I do believe digital health is key and must play a part. I believe in choices and flexibility. Some patients have a general fear of hospitals and don’t want to spend money on a taxi or the bus fare, so we should be able to adapt to them and have video/telephone calls for example, especially for routine appointments. On the other hand, some patients love seeing doctors face to face and it gets elderly patients out the house. I believe there should be a mixture, a choice.

I am keen to learn more about innovation and how I can apply it to the acute medical setting. I went to a lot of events, and I met a lot of doctors who have a keen interest in improving patient care and making things more efficient in the NHS so it is something I am definitely keen to pursue. I like advocating for companies that genuinely want to make a difference to patient care and safety.

One size doesn’t fit all

Medicine is very diverse. This includes patients themselves, medical conditions, styles of medicine used, and different leadership styles: that’s why I love working as a doctor. Every day is different for me.

There’s compassionate and caring leadership, which is what I like to follow. You’ve got inclusive leadership, where you include everybody. There is dispersed leadership where everyone is a leader and of course you have narcissistic leadership where some people can lead their organisation into destruction and then the department develops a toxic culture.

I think it’s important to understand different styles of leadership, because they all have their pros and cons. It’s important to have diverse thinking because in medicine, nothing is straightforward. Even if you’ve got guidelines, they’re guidelines. One size doesn’t fit all. That particular guideline might not fit one patient because they’re allergic to that antibiotic for example or they just don’t want that particular treatment.

I believe in inclusivity. I was brought up from a mixed-race background. My mum is Polish and Ukrainian, and my late father was Pakistani, so they had different religions when they met and brought me up to be very open-minded.

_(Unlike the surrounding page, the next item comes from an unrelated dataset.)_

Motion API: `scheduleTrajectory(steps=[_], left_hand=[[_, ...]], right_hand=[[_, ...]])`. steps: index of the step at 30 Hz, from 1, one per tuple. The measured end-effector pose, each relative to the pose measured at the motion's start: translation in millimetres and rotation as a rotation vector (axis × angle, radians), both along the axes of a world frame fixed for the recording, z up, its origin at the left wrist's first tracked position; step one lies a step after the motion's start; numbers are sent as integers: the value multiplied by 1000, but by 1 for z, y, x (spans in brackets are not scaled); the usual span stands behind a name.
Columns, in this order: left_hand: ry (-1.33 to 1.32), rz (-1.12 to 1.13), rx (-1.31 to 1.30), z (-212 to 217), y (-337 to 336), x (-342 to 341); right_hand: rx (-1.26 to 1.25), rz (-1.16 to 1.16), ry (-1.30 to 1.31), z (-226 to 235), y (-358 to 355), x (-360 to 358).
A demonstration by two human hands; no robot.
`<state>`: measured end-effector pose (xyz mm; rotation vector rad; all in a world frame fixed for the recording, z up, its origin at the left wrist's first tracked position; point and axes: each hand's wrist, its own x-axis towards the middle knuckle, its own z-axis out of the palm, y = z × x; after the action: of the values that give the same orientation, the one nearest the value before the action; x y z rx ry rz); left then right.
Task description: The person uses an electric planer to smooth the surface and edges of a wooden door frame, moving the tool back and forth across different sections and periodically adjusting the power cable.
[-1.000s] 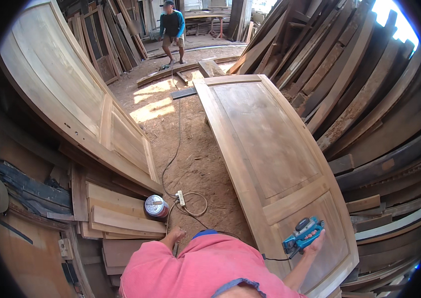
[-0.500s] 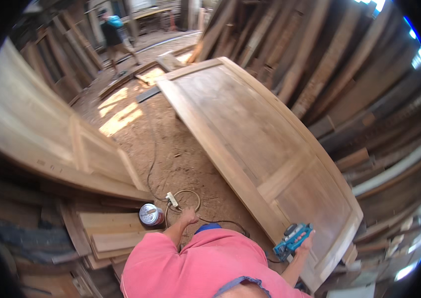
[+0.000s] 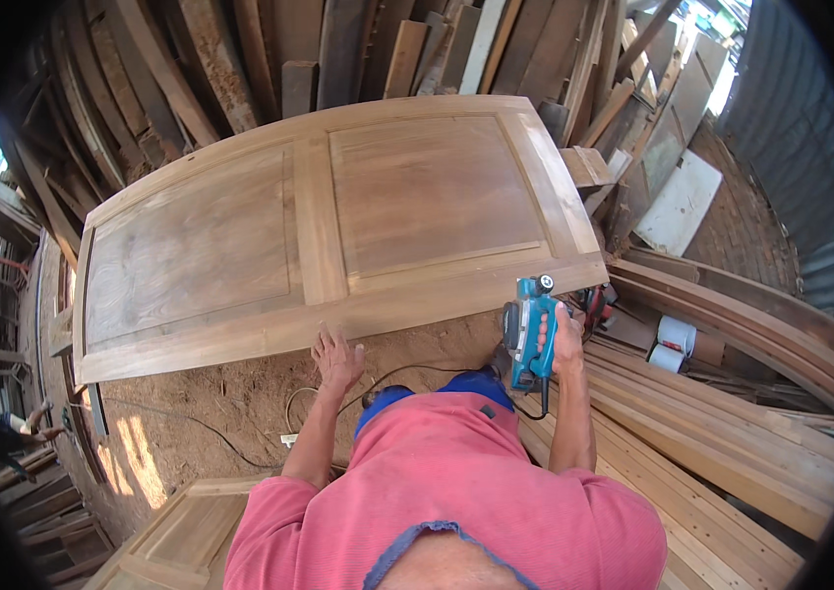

Showing emotion to patients

Doctors are human and sometimes this is easy to forget. We have feelings and sometimes patients and their stories can trigger things we are suffering ourselves. For example, when I treat a patient with cancer, it does bring back memories of my father. He was a psychiatrist who also treated doctors with mental health conditions. It is normal and this is why I am keen to support doctor’s mental health and talk openly and be honest about what we are struggling with.

I’ve been through tough things in my life, and I have chosen to share some experiences with patients and I think this was key in their treatment. They trusted me and respected me more and we developed a better rapport with each other.

The same goes for my colleagues. I never want anyone to be scared to come up to me and ask for help. I think if people are valued at work and treated with respect, people will want to progress in their careers. And if not, people will walk away. Happy staff equals happy and safe patients.

Coming up next

I like to take each day as it comes. I’m just grateful to be here each day doing a job I love, and I know that sounds very morbid, but when you’ve been through personal loss and have seen a lot of people die from COVID and of course other conditions, you will understand that.

I want to pursue things outside of my job. For instance, I’m very close to the Royal College of Physicians and are very supported by them, so I would love to work with them more. I would also like to do more things with ‘You Okay, Doc?’ and continue to exercise and paint more!

I’ll see where life takes me but at the moment I am enjoying my final year as a registrar!